>>>

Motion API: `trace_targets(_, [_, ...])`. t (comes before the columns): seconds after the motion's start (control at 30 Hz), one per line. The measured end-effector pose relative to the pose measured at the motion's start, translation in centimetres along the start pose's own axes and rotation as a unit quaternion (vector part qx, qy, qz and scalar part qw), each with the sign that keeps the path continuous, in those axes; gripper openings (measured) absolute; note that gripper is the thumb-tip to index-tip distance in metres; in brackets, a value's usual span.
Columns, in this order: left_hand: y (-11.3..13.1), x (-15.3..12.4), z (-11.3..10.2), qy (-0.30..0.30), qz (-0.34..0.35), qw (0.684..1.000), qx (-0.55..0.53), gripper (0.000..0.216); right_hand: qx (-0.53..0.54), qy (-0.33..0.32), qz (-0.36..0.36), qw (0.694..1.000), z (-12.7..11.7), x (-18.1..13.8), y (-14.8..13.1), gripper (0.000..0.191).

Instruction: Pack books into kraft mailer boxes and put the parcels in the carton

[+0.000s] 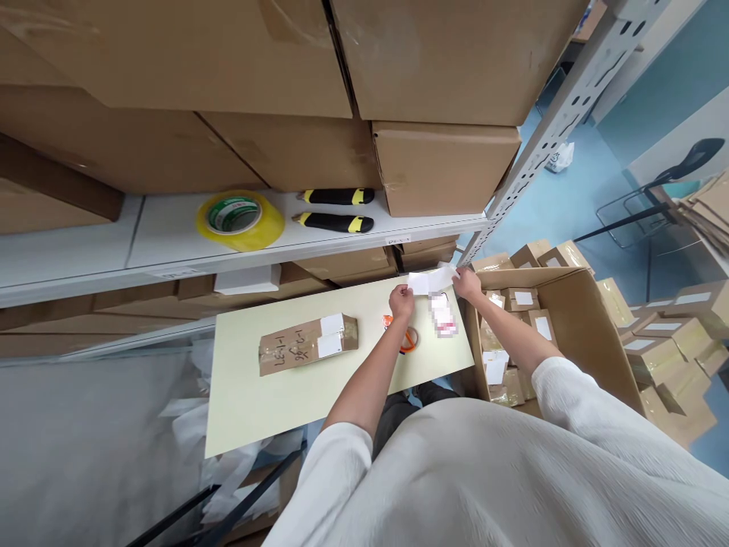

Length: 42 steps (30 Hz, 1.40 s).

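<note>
A strip of white paper (420, 284), perhaps a label, stretches between my two hands above the far right part of the cream table (239, 410). My left hand (402, 301) is closed on its left end. At the other end, my right hand (467, 284) pinches the strip. Below the paper lies a blurred white and pink item (443, 314). Beside my left forearm rests an orange ring-shaped object (409, 339), partly hidden. To the left lies a brown cardboard package (290, 348) with handwritten numbers and white labels.
A shelf (330, 241) ahead holds yellow tape (267, 228), two box cutters (336, 222) and large cartons (444, 171). An open carton (592, 327) of small labelled boxes stands at right, with more boxes (666, 327) beyond. A perforated metal post (547, 125) rises at the shelf's end.
</note>
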<state>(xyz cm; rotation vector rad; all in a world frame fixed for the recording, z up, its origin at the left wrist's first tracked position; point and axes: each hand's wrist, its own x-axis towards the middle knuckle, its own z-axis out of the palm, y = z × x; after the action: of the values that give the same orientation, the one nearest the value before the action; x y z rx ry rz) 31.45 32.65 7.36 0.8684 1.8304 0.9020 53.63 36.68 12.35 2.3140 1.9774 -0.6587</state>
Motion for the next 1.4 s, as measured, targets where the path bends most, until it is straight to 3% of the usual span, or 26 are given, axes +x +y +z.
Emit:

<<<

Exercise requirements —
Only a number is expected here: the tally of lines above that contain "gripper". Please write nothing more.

Your solution —
2